▸ WHAT IS BEING ASKED: Find the word "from" in the listing, and copy out each line where it turns up.

╭──

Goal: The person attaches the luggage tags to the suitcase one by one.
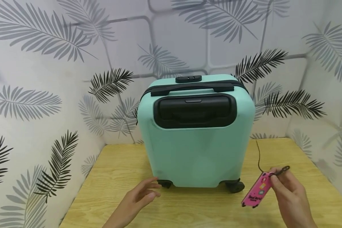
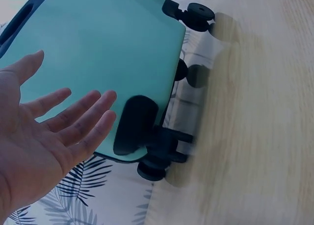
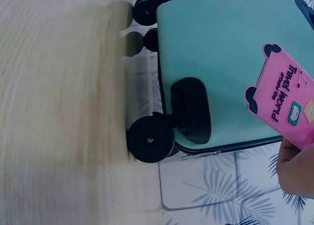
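A mint-green suitcase (image 1: pixel 196 152) stands upright on its wheels in the middle of the head view, its black carry handle (image 1: pixel 192 88) on top. My right hand (image 1: pixel 292 196) pinches a pink luggage tag (image 1: pixel 256 190) by its upper end, where a dark cord (image 1: pixel 258 158) loops out. The tag hangs to the right of the suitcase; in the right wrist view its face reads "Travel World". Near the suitcase's lower left corner is my left hand (image 1: pixel 138 198), fingers loosely spread and holding nothing. The left wrist view shows that palm (image 2: pixel 34 146) in front of the case.
Under the suitcase is a wood-grain table (image 1: pixel 108 177). Patterned wall covering (image 1: pixel 60 79) with grey and black leaves rises behind and on both sides. Black wheels (image 1: pixel 235 186) stick out at the suitcase's bottom corners, and a combination lock (image 1: pixel 188 79) sits on its top.
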### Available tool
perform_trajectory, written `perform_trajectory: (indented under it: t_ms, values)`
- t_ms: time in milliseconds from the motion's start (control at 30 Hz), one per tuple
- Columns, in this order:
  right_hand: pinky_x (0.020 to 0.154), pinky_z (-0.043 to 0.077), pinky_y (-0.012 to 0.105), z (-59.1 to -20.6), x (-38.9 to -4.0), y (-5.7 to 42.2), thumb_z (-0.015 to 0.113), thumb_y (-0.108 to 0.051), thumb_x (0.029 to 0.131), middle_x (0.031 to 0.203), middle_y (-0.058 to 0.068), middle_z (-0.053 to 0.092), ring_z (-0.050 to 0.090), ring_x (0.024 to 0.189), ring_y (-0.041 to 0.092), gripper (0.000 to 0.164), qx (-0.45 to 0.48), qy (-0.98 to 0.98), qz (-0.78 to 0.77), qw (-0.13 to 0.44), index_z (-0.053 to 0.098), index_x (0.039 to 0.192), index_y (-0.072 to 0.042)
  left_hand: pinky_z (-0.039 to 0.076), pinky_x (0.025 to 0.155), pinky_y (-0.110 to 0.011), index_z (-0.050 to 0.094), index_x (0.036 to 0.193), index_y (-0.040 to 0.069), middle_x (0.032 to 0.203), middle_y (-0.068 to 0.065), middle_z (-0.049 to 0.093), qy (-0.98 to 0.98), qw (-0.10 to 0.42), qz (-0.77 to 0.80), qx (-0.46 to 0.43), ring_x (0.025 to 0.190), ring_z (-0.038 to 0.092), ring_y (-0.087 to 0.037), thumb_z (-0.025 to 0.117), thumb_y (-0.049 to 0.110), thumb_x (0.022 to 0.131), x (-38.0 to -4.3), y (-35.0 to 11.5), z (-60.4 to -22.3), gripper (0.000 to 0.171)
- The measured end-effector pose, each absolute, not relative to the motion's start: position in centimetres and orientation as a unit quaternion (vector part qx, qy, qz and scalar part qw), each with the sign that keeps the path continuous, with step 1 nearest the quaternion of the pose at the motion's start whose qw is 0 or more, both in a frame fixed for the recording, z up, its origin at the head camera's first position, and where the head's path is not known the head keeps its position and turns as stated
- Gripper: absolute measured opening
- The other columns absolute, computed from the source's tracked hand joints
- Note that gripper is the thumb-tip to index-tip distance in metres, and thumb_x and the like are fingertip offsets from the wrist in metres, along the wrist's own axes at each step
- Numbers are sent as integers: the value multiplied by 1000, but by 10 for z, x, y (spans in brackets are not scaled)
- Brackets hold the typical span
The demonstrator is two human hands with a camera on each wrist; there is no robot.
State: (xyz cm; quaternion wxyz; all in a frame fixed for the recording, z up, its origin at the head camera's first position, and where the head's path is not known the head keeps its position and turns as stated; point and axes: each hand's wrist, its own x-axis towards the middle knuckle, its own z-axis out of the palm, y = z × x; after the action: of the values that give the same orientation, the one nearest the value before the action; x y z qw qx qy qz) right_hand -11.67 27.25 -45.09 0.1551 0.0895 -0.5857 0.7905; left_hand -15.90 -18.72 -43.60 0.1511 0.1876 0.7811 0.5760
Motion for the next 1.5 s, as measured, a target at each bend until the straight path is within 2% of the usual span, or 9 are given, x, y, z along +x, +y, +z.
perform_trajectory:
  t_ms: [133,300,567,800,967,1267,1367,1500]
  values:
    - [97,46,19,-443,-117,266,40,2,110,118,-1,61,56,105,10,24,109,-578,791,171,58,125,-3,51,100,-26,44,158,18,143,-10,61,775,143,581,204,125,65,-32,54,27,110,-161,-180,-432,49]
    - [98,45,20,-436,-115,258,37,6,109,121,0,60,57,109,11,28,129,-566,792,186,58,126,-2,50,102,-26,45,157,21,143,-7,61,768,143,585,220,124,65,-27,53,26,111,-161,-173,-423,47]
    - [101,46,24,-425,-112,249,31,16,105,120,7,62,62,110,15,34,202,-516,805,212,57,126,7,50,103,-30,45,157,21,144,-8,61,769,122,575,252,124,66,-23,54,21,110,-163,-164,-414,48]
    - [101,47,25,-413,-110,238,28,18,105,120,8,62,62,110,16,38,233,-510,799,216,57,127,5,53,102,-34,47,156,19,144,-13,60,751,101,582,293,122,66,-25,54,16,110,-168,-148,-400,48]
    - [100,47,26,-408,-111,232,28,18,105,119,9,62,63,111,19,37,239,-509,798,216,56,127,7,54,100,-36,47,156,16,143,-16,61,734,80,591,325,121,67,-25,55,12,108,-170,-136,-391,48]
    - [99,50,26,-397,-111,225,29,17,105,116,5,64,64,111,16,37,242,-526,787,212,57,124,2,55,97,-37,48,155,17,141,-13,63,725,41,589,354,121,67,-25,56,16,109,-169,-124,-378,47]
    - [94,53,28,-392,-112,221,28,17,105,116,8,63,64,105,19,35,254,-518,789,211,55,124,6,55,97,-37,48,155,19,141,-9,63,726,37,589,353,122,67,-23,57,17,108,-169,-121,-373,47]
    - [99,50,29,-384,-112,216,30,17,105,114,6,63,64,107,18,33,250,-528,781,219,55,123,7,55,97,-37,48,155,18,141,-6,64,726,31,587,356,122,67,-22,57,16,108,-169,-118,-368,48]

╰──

▸ WRITTEN ANSWER:
- t_ms: time in milliseconds from the motion's start (control at 30 Hz), one per tuple
- The other columns absolute, computed from the source's tracked hand joints
- Note that gripper is the thumb-tip to index-tip distance in metres, and thumb_x and the like are fingertip offsets from the wrist in metres, along the wrist's own axes at each step

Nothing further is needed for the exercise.